Two respected and experienced doctors explain :
Dr Mercola video : please click on this link :
When I first opened my medical practice in the mid-80s, cholesterol, and the fear of having too high a level was rarely discussed unless your cholesterol level was over 330 or so.
Over the years, however, cholesterol became a household word for something you must keep as low as possible, or suffer the consequences. Today, dietary fat and cholesterol are typically still portrayed as the worst foods you can consume.
This is unfortunate, as these myths are actually harming your health.1 Cholesterol is one of the most important molecules in your body; indispensable for the building of cells and for producing stress and sex hormones, as well as vitamin D.

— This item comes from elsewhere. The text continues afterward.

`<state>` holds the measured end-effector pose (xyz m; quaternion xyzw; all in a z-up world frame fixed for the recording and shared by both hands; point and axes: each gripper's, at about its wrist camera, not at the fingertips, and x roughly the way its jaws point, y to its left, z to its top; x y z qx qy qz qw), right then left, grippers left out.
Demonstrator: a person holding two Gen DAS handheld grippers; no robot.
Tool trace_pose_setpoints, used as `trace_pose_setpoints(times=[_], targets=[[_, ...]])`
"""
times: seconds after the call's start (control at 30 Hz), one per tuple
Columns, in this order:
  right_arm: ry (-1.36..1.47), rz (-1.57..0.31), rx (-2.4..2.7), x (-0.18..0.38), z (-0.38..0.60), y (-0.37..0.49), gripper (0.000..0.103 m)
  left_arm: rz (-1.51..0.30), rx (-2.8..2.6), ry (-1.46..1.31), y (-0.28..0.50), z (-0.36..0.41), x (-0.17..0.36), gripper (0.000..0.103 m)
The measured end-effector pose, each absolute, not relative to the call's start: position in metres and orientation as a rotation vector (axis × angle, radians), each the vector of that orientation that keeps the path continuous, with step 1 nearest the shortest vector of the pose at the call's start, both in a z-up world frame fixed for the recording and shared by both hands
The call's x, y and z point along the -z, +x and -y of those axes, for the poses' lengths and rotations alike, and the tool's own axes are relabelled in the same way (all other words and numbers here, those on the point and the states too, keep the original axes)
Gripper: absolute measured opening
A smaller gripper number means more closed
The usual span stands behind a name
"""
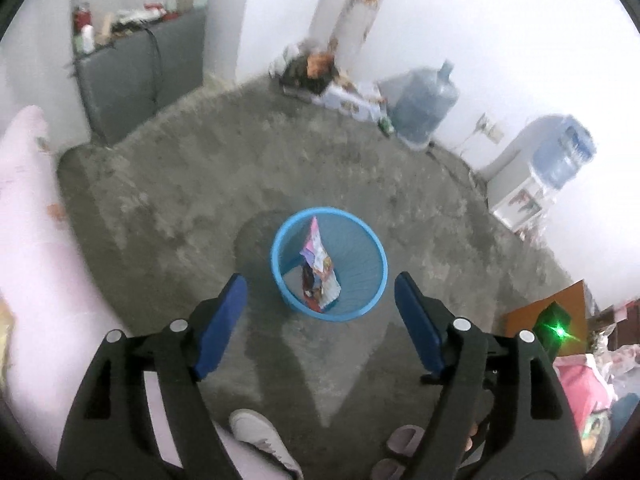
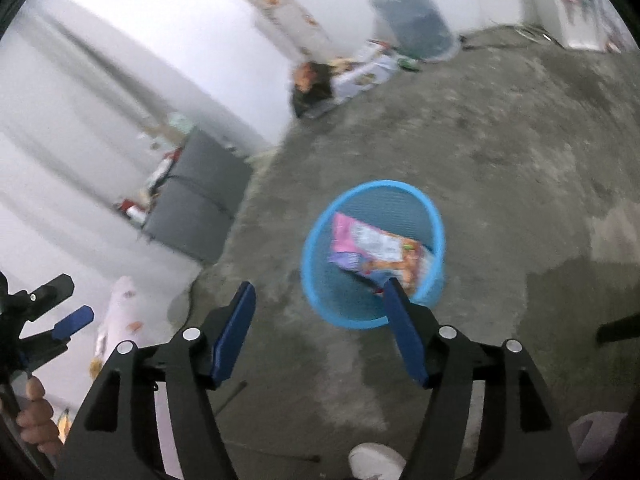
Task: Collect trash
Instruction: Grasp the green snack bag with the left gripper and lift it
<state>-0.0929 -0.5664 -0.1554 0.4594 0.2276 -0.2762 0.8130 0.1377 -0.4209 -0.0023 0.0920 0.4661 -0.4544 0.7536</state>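
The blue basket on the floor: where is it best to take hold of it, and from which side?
Grip the rim of the blue basket from above, one finger inside the wall and one outside. It stands upright with its mouth open; choose the rim part away from the snack wrapper that leans inside.

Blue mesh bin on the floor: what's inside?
Inside the blue plastic mesh bin: colourful pink snack wrappers leaning on the wall, with a darker packet below. The bottom beneath them is covered.
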Motion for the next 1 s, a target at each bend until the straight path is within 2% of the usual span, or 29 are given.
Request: trace_pose_setpoints(times=[0.13,0.4,0.63,1.0], targets=[[0.892,-0.497,0.492,0.118,0.531,-0.08,0.075,-0.948,0.967,0.148,0.128,0.352,-0.029,0.076],[0.744,-0.55,0.303,0.068,0.457,-0.056,0.078,-0.85,0.819,0.078,0.103,0.212,-0.042,0.078],[0.749,-0.596,0.144,0.053,0.409,-0.038,0.079,-0.761,0.641,-0.074,0.091,0.083,-0.046,0.078],[0.718,-0.713,-0.074,0.046,0.33,0.013,0.079,-0.707,0.469,-0.182,0.09,-0.029,-0.027,0.078]])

Since the cholesterol hypothesis is false, this also means that the recommended therapies—low-fat, low-cholesterol diet, and cholesterol lowering medications—are doing more harm than good.
Statin treatment, for example, is largely harmful, costly, and has transformed millions of people into patients whose health is being adversely impacted by the drug. As noted by Dr. Frank Lipman in the featured article:2
“[T]he medical profession is obsessed with lowering your cholesterol because of misguided theories about cholesterol and heart disease.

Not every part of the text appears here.